RTX RDX; Tracing the troubles with the Ti

Subject: General Tech | November 9, 2018 - 12:53 PM |
Tagged: nvidia, RTX 2080 Ti

More evidence of issues with the Founders Edition of the RTX 2080 Ti appeared on a screen over at [H]ard|OCP while Kyle was relaxing with a little Hunt: Showdown.  Earlier hints of issues occurred, with some initial BSODs and a lacklustre overclocking experiment when trying to push the card beyond it's factory overclock.  A new driver just dropped yesterday and Kyle is going to keep testing as there are always numerous variables in these sorts of things but it is worth keeping up with.
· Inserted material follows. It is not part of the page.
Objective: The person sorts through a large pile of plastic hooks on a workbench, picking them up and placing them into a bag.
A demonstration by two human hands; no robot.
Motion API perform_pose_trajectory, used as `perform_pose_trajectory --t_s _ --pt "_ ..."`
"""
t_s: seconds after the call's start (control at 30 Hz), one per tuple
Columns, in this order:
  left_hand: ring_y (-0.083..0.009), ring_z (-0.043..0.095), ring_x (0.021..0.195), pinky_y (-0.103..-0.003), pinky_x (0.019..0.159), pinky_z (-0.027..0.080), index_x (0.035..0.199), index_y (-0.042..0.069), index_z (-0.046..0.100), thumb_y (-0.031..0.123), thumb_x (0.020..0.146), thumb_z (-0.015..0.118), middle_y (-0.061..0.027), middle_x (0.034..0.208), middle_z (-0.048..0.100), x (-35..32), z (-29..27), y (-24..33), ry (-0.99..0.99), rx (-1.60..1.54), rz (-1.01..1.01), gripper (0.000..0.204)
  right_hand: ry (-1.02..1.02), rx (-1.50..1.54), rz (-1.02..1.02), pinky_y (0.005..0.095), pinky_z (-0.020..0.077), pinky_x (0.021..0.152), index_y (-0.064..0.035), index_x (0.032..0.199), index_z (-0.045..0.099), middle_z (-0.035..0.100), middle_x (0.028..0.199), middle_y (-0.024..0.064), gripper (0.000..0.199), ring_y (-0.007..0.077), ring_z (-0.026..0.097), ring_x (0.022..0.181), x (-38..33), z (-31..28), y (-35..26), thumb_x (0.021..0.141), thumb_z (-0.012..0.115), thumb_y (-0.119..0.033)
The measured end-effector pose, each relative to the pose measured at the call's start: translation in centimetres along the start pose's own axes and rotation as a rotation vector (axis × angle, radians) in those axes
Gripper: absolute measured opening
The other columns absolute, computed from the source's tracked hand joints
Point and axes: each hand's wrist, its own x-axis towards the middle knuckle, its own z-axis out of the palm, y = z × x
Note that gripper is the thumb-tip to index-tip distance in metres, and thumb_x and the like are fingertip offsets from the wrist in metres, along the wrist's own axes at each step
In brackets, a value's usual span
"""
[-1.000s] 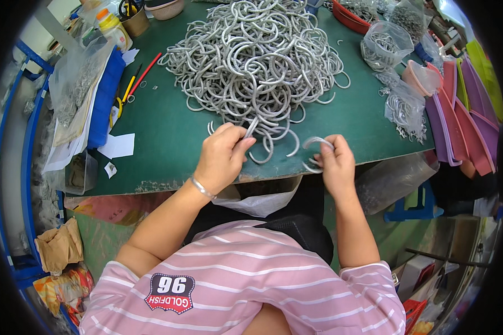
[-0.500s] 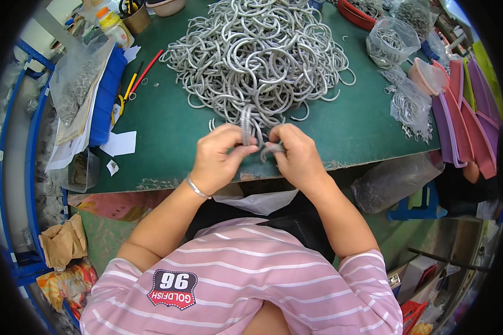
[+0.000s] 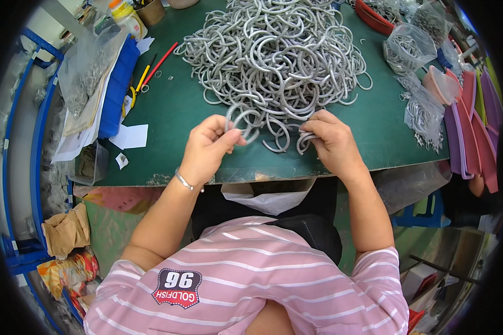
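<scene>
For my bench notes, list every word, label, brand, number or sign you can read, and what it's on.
Shirt badge, black and red: upside-down number and lettering, legible but not copied here.
Yellow bottle: label too small to read.
Bag under the table: small marks, unreadable.

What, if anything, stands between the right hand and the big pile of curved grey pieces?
Nothing visible stands in the way: the right hand, holding some curved grey pieces, is just in front of the near edge of the pile.
</scene>
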Motion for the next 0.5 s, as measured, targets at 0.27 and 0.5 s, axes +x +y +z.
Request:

On the plus side the crash unlocks a new colourful version of Centipede!

View Full Size

"This case is not in any way running "hot" with a single RTX 2080 Ti. Even this evening I was running its two 280mm fans at high to make sure I was giving it the airflow it needed. This case has been home to dual Titan X cards, as well as Radeon 290X Crossfire, and never had an issue."

Here is some more Tech News from around the web:

Tech Talk

 

Source: [H]ard|OCP

November 9, 2018 | 01:44 PM - Posted by Rocky1234 (not verified)

Thanks for the info and update on this. Oh and thanks now I want to play that very old game...:)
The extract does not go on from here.